Mom is still sleeping when I let myself out. I make my three deliveries for Malcolm as he requested, but my thoughts are still in the shower. I’m wet all day and not just from sweat.

Around noon my mom calls diverting my thoughts away from Ian. “Hey sexy momma, what’s cooking?” I say brightly.

“This place is so beautiful, dear. I swear I can see all the way across the park.” She exclaims.

“That Ian boy is so nice.” Leave it to my mom to call him a boy.
Shit.
I don’t even know how old he is or what his middle name is, yet I’m living in an apartment that he’s paying for and my clothes are sharing the same closet as some of his clothes. I wonder what goes on at the fuckpad down in the Meatpacking District—the one with the cameras that look like live creatures.

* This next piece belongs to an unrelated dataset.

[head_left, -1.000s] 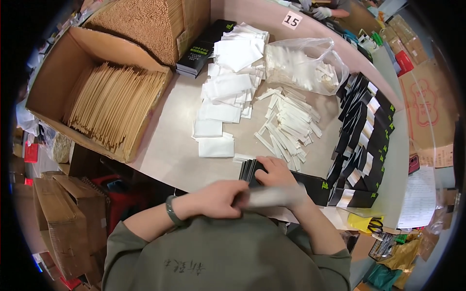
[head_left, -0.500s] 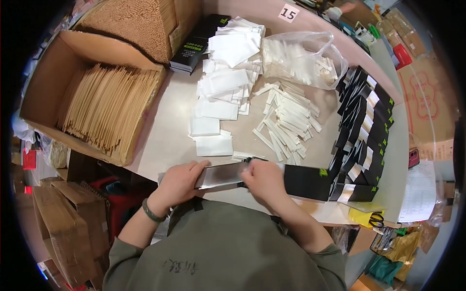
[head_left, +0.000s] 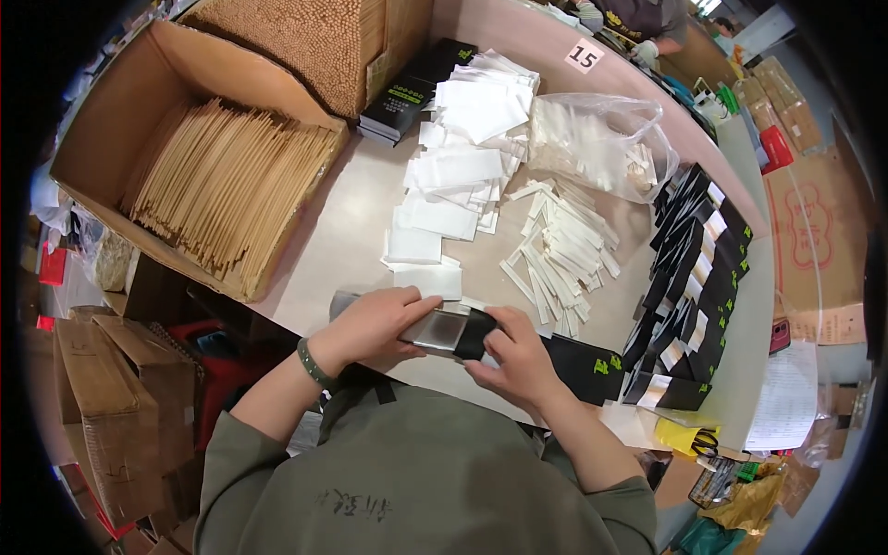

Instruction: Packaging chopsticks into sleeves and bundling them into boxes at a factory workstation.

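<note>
At the table's near edge my left hand (head_left: 375,324) grips the left end of a flat silver-and-black packet (head_left: 435,329). The packet's silvery face is turned up, and a black band bends over its right end. My right hand (head_left: 518,359) has its thumb and fingers curled at that black end; the fingertips are partly hidden. Just right of this hand lies a flat black packet (head_left: 581,368) with green print. White paper packets (head_left: 428,280) spread away from my left hand in an overlapping pile. Beyond my right hand is a heap of thin off-white strips (head_left: 560,245).
An open carton (head_left: 310,176) of thin wooden sticks stands at left, with another stick-filled carton (head_left: 277,46) behind it. Black packets (head_left: 694,287) line the right edge. A clear plastic bag (head_left: 592,139) and a black box (head_left: 398,106) sit farther back. A gloved co-worker (head_left: 646,51) is beyond the table.
The view has shifted, so the table sits farther right. The long silver face now shows shorter, with black over its right end. My right hand has turned and its fingers have loosened somewhat.
</note>
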Tool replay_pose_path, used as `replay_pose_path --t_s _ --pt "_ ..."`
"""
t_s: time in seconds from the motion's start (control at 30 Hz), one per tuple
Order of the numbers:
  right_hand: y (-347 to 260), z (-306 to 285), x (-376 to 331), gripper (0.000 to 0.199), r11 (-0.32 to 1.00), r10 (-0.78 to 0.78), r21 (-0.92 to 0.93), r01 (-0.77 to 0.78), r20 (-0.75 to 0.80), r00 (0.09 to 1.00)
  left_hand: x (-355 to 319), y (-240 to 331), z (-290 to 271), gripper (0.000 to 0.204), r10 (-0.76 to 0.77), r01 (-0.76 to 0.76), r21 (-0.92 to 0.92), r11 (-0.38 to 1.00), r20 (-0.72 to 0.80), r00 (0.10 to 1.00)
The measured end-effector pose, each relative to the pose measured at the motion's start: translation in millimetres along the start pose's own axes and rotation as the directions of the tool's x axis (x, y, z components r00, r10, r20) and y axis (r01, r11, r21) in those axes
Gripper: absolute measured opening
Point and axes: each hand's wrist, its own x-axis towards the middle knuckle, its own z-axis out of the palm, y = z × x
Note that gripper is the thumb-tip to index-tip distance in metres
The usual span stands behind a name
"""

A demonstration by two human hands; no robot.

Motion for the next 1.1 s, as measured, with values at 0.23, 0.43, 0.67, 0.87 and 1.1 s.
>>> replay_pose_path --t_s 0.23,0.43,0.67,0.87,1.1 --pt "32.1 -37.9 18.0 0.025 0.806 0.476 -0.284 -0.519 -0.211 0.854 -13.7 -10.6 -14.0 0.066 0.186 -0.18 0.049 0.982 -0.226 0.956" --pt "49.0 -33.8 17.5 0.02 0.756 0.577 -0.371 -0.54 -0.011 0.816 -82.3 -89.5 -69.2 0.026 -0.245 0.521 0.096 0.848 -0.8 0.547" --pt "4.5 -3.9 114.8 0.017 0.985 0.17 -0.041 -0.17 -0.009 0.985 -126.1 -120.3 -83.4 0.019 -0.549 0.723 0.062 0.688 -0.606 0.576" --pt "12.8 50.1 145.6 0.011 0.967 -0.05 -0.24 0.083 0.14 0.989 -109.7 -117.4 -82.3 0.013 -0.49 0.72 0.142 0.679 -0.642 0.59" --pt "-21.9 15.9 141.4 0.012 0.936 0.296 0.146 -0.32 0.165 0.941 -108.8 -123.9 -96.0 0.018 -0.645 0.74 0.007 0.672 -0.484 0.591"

“Yeah, don’t get too comfortable,” I warn.

“Did you know that there is a concierge for the apartments? As if we were staying in a swanky hotel!” She continues on gushing about it as if my warning never happened. With each compliment increases my concern about taking her out of there back to the walk up. It’s my own pride that makes me want to leave.

“It’s a nice place,” I say begrudgingly.

“I can’t believe he’s having trouble moving this place. I wonder if there’s been a crime in the building.” Mom speculates on all the ways that the apartment building may have lost value. “It’s also very cold except for my room, and the bed in your room is far too big. It makes the room look crowded. He should have a stager in.”

“I’ll mention it to him the next time I see him.” When she hangs up, I stare at the phone for a moment. There’s no way I can move out now. Part of me feels elated but that’s the dumb, foolish part of me. The part of me that’s going to not understand when he loses interest. The part of me that will be crying into the pillow for weeks after he’s moved on.

Chapter 17

I’
M
IN
THE
MIDST
OF
patching a tire when “Room at the Top” by Tom Petty starts to play.

“Hello?” I answer tentatively, wiping the residual tar off my fingers. Thank god for Bluetooth headphones.

“Bunny.” Ian’s low baritone slides down my ear and right into my belly.

“Is this call for work or pleasure?”

“Do you spend the entire time brooding on that bike? You should quit and do something else that occupies your quick mind.”

“I don’t have time to brood. I’m too busy trying to avoid the taxicabs who treat bikes as the enemy.” In truth, I daydream. I dream about my mother being cancer free. About having a family. About reading to my own kids. They would be whip-smart and go to Harvard or Princeton, and I’d beam proudly in the crowd when they graduated. They’d be scientists or lawyers or writers. They wouldn’t be me. They wouldn’t be locked into a job that doesn’t require reading or writing skills. I say none of this to Ian.

“Thanks for reassuring me,” he says dryly. “Unfortunately, I can’t be there to watch over you this week. I have to go to Seattle and look over a possible venture. Wearable military tech. What do you think?”

“Would Tony Stark buy it?”

He chuckles. “Should that be my investment measuring stick from now on?”

“I think so. You aren’t as successful as he is. I haven’t seen you in anything but those old cloth suits. So twenty-first century.”

“I’ve already admitted that my sense of fashion is pretty poor and I pay someone to shop for me.”

“Like the lingerie?”

“That is some of the best money I’ve spent.” His voice is husky and the weak and vulnerable part of me responds with a swifter heartbeat and a throb between my legs.

In the background I hear rustling and a pleasant voice indicating that a flight is about to take off. “I need to go, Tiny. I should be back on Friday. I trust you’ll still be at Central Towers when I return?”

“Probably. I can’t move my mom right now.”